Questions regarding modeling development project & construction loan
I am practicing modeling and trying to build a model for a construction project. For this hypothetical project, I will build an apartment building (2 years), lease it up (1 year), and sell it immediately after the lease-up (and repay the construction loan).
My question 1: During the lease-up, does positive cash flow from the property go towards paying off the construction loan? If the property generates negative cash flow, do I need to draw more construction loan?
My question 2: If I decide to hold the property for 5 years after the lease-up, should the refinancing to a permanent loan occur after the construction or the lease-up phase?
Thanks for your help.
G
It can, but doesn’t have to. Depends on what you are instructed to do, but for simplicity, most case studies will tell you to assume that it pays down the loan.
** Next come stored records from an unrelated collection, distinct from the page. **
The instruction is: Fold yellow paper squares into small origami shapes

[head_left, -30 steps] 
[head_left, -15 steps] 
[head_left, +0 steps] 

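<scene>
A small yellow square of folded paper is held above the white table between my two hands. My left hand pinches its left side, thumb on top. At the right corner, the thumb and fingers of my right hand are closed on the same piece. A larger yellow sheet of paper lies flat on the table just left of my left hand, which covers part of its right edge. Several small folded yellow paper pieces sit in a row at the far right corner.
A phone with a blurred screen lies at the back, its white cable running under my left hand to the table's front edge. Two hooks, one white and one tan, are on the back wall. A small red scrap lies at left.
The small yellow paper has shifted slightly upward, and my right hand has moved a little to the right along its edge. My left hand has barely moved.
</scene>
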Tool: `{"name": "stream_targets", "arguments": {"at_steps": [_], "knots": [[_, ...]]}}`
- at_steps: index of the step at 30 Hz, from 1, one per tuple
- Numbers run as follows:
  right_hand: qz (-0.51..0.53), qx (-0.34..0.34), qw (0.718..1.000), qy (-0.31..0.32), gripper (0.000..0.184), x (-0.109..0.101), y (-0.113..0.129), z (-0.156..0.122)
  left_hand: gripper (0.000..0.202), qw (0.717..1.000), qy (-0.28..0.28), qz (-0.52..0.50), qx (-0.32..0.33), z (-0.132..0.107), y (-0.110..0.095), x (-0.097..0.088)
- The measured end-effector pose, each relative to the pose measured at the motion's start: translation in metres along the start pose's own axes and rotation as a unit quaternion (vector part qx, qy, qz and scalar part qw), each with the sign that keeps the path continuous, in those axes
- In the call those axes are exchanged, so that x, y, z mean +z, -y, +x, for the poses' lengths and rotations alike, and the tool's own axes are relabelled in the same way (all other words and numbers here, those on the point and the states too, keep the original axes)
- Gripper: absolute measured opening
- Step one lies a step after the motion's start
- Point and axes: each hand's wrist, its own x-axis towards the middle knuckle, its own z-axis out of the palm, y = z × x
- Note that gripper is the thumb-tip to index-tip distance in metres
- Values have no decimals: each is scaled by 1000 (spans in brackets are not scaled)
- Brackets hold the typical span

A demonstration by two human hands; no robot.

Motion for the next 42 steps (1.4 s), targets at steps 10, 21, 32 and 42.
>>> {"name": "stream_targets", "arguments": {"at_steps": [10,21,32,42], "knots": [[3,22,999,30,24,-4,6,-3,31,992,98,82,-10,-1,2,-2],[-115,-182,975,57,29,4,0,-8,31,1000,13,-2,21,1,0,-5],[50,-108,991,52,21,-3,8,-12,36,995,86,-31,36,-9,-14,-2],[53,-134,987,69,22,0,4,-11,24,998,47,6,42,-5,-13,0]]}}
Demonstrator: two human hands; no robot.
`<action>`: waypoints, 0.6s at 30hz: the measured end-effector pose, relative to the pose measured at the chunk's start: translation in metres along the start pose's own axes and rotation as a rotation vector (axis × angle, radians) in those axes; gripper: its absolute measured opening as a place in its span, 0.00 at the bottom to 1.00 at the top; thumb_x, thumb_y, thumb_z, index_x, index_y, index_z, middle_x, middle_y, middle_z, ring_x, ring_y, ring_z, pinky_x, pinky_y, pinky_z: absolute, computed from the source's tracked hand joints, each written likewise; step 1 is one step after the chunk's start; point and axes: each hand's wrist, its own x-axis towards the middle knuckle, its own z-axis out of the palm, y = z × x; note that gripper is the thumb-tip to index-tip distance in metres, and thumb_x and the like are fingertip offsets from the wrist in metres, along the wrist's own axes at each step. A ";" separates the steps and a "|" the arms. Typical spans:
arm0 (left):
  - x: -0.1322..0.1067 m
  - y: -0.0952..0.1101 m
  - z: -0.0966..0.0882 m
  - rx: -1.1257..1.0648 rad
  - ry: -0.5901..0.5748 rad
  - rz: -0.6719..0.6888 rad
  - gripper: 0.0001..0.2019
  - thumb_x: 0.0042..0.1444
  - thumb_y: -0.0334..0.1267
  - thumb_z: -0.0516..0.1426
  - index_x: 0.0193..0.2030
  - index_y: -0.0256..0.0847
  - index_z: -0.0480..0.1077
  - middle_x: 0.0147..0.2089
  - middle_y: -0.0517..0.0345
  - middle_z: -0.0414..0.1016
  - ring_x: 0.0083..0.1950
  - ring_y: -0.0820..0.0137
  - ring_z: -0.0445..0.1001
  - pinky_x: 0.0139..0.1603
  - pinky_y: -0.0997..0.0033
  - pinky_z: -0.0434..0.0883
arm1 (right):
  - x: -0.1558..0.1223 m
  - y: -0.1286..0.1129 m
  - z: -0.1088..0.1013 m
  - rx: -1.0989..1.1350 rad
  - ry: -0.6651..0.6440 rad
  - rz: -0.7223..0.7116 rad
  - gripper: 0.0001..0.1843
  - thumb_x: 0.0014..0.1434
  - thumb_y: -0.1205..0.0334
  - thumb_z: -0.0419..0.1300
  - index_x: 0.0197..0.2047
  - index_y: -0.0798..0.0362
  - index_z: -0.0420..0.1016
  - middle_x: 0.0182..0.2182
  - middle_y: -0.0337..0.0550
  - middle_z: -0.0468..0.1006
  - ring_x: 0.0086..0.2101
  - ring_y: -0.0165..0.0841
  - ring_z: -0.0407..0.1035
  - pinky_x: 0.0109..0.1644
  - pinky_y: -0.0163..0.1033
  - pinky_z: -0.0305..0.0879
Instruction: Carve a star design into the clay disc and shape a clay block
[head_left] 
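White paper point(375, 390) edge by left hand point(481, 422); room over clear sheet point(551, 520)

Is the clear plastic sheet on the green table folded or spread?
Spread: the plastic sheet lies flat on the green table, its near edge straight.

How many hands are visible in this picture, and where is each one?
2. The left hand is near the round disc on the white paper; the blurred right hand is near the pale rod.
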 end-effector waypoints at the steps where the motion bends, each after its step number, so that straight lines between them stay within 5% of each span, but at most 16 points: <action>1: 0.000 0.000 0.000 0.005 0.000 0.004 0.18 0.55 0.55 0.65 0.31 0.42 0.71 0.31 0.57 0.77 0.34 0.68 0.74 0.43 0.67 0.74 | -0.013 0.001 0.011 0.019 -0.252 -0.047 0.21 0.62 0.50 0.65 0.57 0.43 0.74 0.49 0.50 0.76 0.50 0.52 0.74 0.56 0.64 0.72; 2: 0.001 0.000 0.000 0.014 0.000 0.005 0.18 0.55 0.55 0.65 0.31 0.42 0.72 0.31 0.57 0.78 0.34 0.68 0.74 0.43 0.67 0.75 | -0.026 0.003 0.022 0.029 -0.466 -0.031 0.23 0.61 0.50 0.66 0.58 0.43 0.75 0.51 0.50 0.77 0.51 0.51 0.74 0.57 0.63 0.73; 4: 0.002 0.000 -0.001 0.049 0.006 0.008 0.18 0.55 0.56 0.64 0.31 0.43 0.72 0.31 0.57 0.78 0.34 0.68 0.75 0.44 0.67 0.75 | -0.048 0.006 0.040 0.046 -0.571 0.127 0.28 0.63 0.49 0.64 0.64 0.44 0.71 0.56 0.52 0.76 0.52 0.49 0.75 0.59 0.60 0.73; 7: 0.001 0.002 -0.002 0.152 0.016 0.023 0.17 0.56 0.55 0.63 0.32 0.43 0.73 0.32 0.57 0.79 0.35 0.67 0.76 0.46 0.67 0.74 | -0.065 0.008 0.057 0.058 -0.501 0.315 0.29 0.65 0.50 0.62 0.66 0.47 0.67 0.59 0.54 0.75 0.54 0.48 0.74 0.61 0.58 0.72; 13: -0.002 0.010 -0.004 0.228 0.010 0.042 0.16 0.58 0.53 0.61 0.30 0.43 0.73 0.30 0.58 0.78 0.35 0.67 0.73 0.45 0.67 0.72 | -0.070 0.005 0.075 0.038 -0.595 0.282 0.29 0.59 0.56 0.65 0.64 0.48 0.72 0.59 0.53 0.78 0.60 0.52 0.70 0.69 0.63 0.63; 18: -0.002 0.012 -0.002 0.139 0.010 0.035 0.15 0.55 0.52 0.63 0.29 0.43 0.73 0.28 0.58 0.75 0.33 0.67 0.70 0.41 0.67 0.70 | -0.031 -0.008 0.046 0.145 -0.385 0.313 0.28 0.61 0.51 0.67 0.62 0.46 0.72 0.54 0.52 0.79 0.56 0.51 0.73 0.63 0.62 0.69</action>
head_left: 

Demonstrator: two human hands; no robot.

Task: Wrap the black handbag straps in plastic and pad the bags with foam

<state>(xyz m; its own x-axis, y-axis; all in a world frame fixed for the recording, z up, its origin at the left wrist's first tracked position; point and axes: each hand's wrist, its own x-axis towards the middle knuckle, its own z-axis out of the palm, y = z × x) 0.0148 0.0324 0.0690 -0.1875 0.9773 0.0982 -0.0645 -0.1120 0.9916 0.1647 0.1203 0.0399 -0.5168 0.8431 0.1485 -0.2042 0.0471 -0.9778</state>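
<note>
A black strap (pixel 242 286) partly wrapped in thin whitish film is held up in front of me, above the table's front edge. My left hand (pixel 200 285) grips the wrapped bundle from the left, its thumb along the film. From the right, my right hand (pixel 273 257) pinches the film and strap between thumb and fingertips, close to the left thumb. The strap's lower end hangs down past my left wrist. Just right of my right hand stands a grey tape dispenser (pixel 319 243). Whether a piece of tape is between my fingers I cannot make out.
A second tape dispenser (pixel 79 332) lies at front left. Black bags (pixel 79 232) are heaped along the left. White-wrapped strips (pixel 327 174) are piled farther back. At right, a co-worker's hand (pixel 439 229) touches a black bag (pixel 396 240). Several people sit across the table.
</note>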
It’s also another layer to model out, so good practice. During lease up you will definitely have negative operating cash flows, so usually what you do is model everything out and ignore the negative cash flows and then at the end add an operating reserves line item (the sum of your negative cash flows) as part of your budget.
The refi will occur after lease up (at stabilization) and this goes for modeling a case study and in reality. In reality, it is unlikely for anyone to give you a permanent loan without first meeting 1.20-1.25 DSCR and other debt yield metrics that require stabilization to meet
Appreciate it. Helped a lot!
Your loan and/or org docs will state with what happens with positive cash flow, but as Fred said you're not going to be hitting positive cash flow until near the end of lease up. In a merchant build scenario specifically, the positive cash flow is almost irrelevant outside of a modeling perspective, because the assumption is it goes out to market at 80% leased and is sold at 90%. If done properly, the amount of months the property is actually making money for you is incredibly small. The only time I've made distributions in my career are when something goes poorly and we have to hold for another year.
As far as what to do with the property when it is generating negative cash flow, that is factored into the model, and thus, the construction loan itself. That's one of the reasons banks are happy to give you 3-4 years interest only loans, because they're also loaning you the money to pay the interest for 2-3 years until you're cash flow positive, and you're paying interest on those interest payments. Once a month, you draw for the interest payment from the bank just like you would draw to pay your architect or GC.
As Fred said, after the lease up phase due to debt yield calculations, but the other factor here is the interest only period and how the interest rate and payment post-refinancing compare to your existing debt service. If you get a 4 year interest only loan, and it takes 2 years to build the deal and 1 year to lease it up, more likely than not you're going to ride out that final year of I/O debt unless putting permanent money on the property makes more financial sense.